Het kabinet maakt extra geld vrij voor beschut werk. Het gaat om een bedrag dat oploopt tot € 90 miljoen per jaar, op basis van een toenemend aantal beschutte werkplekken. Ook hoeft voor mensen die beschut werk doen geen loonwaardebepaling meer te worden gedaan.

Forfaitaire loonkostensubsidie

De VNG heeft samen met Cedris jarenlang gestreden voor meer financiële ruimte, vooral vanwege het knelpunt rond de Cao Aan de Slag. De salariskosten van de medewerkers in deze sector kunnen namelijk niet worden opgevangen binnen de reguliere bedrijfsvoering. Vaak is sprake van een combinatie van beperkt rendabel werk en een verminderde loonwaarde van de medewerkers. Het rijk stelde zich daarbij steeds op het standpunt dat het geen partij was in de cao. Met het besluit in de Voorjaarsnota wordt de loonkostensubsidie forfaitair én hoger vastgesteld.

‘In de puzzel om mensen met een arbeidsbeperking aan het werk te helpen, is het goed dat minister Van Hijum deze stap nu zet’, aldus Van der Sloot. ‘Door de loonkosten ruimer te subsidiëren, verminderen de lasten voor gemeenten en hun sociaal ontwikkelbedrijven.’ In 2025 gaat het om een bedrag van bijna € 3000 per plek.

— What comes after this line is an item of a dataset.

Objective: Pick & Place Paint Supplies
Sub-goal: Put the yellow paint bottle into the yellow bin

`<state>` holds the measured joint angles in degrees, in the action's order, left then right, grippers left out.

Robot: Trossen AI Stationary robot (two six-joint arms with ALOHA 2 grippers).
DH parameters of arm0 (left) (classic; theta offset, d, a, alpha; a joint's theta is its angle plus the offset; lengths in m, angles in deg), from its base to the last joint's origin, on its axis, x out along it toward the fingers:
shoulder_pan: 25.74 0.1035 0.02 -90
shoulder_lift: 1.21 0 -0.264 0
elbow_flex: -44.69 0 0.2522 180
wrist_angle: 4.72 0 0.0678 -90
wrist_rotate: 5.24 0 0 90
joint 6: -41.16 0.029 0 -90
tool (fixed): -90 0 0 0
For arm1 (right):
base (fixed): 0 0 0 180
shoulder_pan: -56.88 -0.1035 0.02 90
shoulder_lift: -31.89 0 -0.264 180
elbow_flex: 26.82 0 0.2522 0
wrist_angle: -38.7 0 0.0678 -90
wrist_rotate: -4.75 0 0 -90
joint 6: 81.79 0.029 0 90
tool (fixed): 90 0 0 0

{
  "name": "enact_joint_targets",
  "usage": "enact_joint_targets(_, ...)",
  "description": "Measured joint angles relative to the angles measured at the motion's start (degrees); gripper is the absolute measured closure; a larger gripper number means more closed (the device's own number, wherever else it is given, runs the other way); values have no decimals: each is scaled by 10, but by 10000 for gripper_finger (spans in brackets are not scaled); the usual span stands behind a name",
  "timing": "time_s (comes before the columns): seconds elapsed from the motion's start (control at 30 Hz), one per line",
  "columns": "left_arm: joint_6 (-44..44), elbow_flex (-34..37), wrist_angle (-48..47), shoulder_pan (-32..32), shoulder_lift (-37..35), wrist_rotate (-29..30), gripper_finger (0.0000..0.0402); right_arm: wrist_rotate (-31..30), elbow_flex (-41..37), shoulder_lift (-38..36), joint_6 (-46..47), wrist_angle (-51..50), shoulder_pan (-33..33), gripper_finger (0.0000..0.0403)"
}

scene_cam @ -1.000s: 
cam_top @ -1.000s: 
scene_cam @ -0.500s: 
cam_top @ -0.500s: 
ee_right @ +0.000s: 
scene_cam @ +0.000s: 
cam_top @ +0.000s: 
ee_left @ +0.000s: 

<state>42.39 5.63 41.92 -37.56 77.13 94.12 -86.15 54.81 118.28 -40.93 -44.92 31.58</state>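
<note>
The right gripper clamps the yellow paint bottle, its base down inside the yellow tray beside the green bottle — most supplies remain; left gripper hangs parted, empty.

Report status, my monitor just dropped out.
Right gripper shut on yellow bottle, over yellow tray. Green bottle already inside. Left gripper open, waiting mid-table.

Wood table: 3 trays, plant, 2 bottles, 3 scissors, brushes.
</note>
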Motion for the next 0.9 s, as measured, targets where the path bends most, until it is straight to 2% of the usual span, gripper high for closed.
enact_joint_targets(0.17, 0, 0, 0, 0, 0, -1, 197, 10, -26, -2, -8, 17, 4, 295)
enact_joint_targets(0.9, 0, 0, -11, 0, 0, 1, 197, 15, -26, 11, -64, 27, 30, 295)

Deze middelen zullen in eerste instantie worden toegevoegd aan de rijksbijdrage Beschut Werk binnen de integratie-uitkering Participatie. Nadat een forfaitaire LKS voor de doelgroep van beschut werk wettelijk is geregeld, zullen de extra middelen onderdeel worden van het budget voor bijstand en loonkostensubsidies.

Niet voor andere groepen onder de Cao Aan de Slag

De Cao Aan de Slag is er ook voor andere mensen die het sociaal ontwikkelbedrijf nodig hebben als opstap naar de arbeidsmarkt of voor mensen uit de gemeentelijke doelgroep die terugkeren na een plaatsing bij een reguliere werkgever. Zij hebben geen indicatie voor beschut werk, maar vallen wel onder deze cao. Voor hen blijft de huidige systematiek van LKS op basis van een loonwaardebepaling in stand, en blijven de beschikbare middelen knellen.

Omdat nog te veel mensen met een arbeidsbeperking aan de kant staan, en omdat het verschil in financiële dekking hiermee verder oploopt, vraagt dit aandacht. Met het rijk gaat de VNG kijken hoe ze ook voor deze groep zoveel mogelijk duurzame baankansen kunnen blijven bieden.